Teknopreneur.com – Kebijakan pemerintah Indonesia mengalihkan subsidi bahan bakar minyak ke gas tak lantas membuat semua warga Indonesia mau menggunakan gas. Ada warga yang justru menggunakan kayu saat minyak tanah mulai langka di pasaran. Alasan yang dikemukakan biayanya karena warga takut jika suatu saat tabung gas bias saja meledak.

Dosen fakultas pertanian Unila, Agus hadir untuk memberikan solusi warga yang setia menggunakan kayu bakar. Ia mendesain sebuah kompor kayu yang hemat bahan bakar. Sekilas tak ada yang special dari kompor buatannya. Namun, kompor buatan Agus terbukti dua kali lipat hemat bahan bakar. Lulusan Teknik Pertanian Universitas Gajah Mada ini juga berhasil mendesain kompor yang minim jelaga.

Menurutnya, ibu rumah tangga yang memasak menggunakan kayu cenderung menggunakan tungku. Tungku tersebut biasanya banyak mengeluarkan asap hitam atau jelaga. Jelaga ini dapat membuat mata kita pedih. Selain itu, kandungan CO akibat pembakaran tidak sempurna juga dapat mengganggu sistem pernapasan.

Oleh karena itu, Agus merancang kompor yang terbuat dari alumunium. Kompor ini terbukti lebih efisien dari tungku yang biasa digunakan. Dari hasil uji coba, kompor membutuhkan kayu bakar seberat 690 gram untuk memasak sekitar 30 menit. Padahal, tungku kayu biasanya membutuhkan bahan bakar sebanyak 856 gram kayu bakar.

Menurut Agus, prinsip kerja kompor ini mirip dengan kompor minyak. Namun, ia memanfaatkan proses gasifikasi dalam pembakaran. Gasifikasi adalah proses pengubahan bahan bakar kayu menjadi gas yang kemudian dibakar lagi dengan oksigen. Bedanya lagi, sumbu yang ada pada kompor berupa lubang-lubang kecil yang berfungsi sebagai tempat masuknya oksigen.

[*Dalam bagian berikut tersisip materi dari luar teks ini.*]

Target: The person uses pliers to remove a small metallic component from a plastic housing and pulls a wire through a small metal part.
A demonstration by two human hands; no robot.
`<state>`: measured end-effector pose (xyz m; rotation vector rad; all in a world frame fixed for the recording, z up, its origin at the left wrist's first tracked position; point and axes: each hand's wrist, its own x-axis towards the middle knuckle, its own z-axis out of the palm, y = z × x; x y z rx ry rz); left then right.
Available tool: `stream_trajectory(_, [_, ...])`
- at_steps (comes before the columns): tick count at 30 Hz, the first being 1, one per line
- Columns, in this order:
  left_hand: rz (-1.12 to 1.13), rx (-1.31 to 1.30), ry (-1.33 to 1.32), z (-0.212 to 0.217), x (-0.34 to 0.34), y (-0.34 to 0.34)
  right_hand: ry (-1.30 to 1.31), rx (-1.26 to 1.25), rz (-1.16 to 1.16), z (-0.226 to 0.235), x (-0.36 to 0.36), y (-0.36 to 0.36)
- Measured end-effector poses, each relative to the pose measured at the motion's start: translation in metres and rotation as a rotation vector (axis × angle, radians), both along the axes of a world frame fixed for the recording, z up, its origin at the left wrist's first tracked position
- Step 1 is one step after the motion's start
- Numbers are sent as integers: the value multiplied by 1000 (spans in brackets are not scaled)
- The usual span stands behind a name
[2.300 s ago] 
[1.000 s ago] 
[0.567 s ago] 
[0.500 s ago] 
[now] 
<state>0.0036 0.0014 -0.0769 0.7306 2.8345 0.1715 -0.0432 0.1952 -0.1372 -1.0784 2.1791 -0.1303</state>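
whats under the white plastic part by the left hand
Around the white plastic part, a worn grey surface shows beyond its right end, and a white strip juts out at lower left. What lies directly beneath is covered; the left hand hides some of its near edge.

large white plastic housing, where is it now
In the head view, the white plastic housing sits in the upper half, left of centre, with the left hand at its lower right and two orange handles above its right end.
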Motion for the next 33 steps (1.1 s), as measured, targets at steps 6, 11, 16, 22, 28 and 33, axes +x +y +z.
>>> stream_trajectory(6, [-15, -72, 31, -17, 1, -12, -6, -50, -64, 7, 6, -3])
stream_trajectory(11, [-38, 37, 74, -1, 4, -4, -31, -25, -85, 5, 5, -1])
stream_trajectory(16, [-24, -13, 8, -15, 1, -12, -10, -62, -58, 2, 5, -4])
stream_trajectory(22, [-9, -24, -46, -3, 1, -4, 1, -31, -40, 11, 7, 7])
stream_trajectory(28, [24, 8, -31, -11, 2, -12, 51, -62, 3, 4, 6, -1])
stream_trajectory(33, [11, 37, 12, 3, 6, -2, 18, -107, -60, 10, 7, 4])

Saat ini Agus sedang menyempurnakan bentuk kompornya agar lebih menarik. Ia sedang merancang tempat untuk menambahkan kayu bakar. Agus berharap, kompor buatannya ini dapat membantu kalangan menengah ke bawah. Selain itu, kompor ini juga dapat digunakan oleh pengusaha makanan yang masih setia menggunakan kayu bakar demi mempertahankan cita rasa. Dengan demikian, mereka dapat menghemat pembelian kayu bakar.